Why inflammation is important

By Rob Clancy, staff writer. Reviewed by Professor Elizabeth Hartland

Professor Elizabeth Hartland, Associate Professor Michael Gantier, Dr Sam Forster at Hudson Institute of Medical Research working in the lab on inflammation research.
L-R: Professor Elizabeth Hartland, Associate Professor Michael Gantier, Dr Sam Forster

Inflammation is the essential physiological response that keeps you alive but can also kill you.

Inflammation protects the human body from bacteria, viruses and other invaders, but in its chronic form it contributes to more than half of all deaths worldwide.

In the distressing images we have all seen during the pandemic of COVID-19 patients on ventillators, fighting for every breath, hyperinflammation – the body’s response to the virus – is the cause.

Is it any wonder Hudson Institute of Medical Research is committed to finding out more about inflammation?

Hudson Institute Director and CEO Professor Elizabeth Hartland believes managing inflammation effectively can potentially alleviate hundreds of deadly or debilitating conditions affecting millions of Australians.

Dangerous and damaging inflammation

“There is still so much we don’t know about the dangerous and damaging inflammation that leads to acute respiratory distress syndrome, chronic obstructive pulmonary disease, cancer, heart disease, kidney disease, inflammatory bowel disease and more,” Prof Hartland says.

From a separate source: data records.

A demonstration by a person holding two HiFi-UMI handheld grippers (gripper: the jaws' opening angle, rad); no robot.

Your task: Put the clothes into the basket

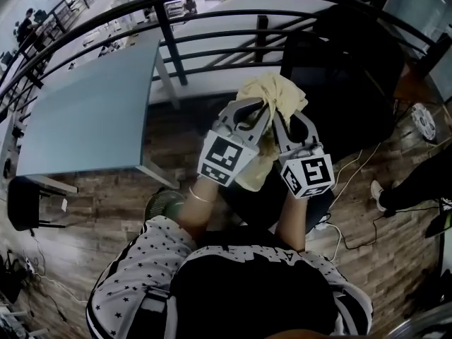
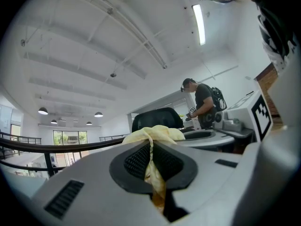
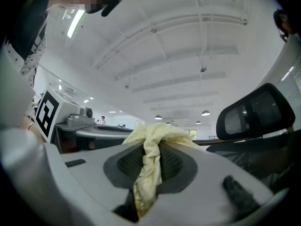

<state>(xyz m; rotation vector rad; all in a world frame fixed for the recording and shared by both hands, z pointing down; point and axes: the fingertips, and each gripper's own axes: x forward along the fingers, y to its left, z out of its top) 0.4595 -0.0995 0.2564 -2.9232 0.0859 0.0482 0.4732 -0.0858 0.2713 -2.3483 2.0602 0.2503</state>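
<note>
Yellow garment [image 1: 279, 90] bunched and clamped between the fingers [image 2: 136, 163] of left gripper [image 2: 151, 149] and right gripper [image 3: 151, 159]

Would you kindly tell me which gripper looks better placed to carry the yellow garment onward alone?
Right, marginally: the right gripper pinches a thick bunch of the yellow garment, whose bulk sits on its side; the left gripper clamps only a thin strand.

Side by side at frame centre, pointing level: left gripper [image 1: 256, 110], right gripper [image 1: 284, 119], both clamped on cloth [image 1: 277, 90].
</note>
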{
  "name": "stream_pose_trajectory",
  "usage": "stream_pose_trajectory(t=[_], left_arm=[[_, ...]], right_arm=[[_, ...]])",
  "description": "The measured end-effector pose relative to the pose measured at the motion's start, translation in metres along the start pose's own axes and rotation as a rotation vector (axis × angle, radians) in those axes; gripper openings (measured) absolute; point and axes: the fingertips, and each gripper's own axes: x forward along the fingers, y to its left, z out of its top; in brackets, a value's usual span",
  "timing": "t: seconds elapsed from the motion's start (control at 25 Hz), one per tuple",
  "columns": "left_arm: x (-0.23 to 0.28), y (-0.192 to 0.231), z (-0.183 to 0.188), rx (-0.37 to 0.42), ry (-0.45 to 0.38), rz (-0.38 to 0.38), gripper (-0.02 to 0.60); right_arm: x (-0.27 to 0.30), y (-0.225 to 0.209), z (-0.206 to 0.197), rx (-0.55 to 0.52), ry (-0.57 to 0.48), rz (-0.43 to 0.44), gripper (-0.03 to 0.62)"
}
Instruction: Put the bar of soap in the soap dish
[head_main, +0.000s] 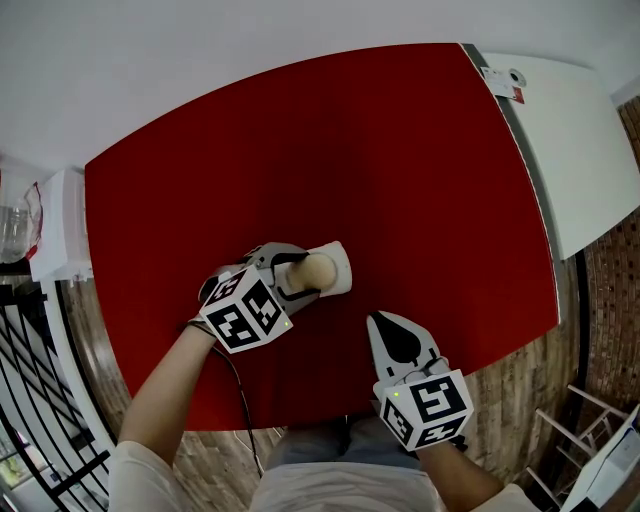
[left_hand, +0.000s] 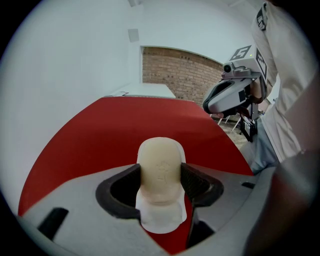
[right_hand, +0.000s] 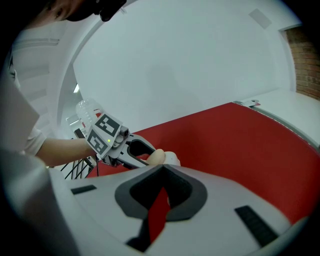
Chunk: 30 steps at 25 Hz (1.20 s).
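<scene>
placement nears: left tongs (left_hand: 160, 184) grip pale oval soap bar (left_hand: 159, 159) over white soap dish (left_hand: 160, 223), release likely next; right tongs (right_hand: 161, 189) closed, empty.

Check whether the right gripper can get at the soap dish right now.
Probably not cleanly: the right gripper is empty, but the left gripper, shut on the bar of soap, sits over the soap dish; only one end shows.

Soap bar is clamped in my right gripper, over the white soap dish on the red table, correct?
No: the soap bar is clamped in the left gripper, not the right gripper, as the left gripper view shows. It is over the white soap dish on the red table.
</scene>
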Motion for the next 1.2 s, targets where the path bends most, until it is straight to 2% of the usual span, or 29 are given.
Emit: stream_pose_trajectory(t=[0.64,1.2], left_arm=[[0.01,-0.003,-0.009,-0.027,0.03,-0.056,0.26],[0.007,-0.003,-0.015,0.002,0.066,-0.05,0.261]], right_arm=[[0.003,-0.008,-0.003,0.0,0.014,-0.001,0.005],[0.0,-0.008,-0.002,0.0,0.01,0.008,0.005]])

“Hudson Institute already has 150 expert scientists and clinicians working on inflammation – the largest concentration of inflammation researchers in Australia.”

Innovation and impact

“We believe that true innovation and impact in chronic disease lies in identifying the precise inflammation types that lead to damage in each patient, each organ and each disease, then targeting them for intervention.

“This personalised medicine approach to the causes and effects of inflammation is the solution to the rapid translation of research findings into effective new drugs and effective therapies,” she says.

It’s that goal which is driving Hudson Institute’s plans to create a National Centre for Inflammation Research (NCIR).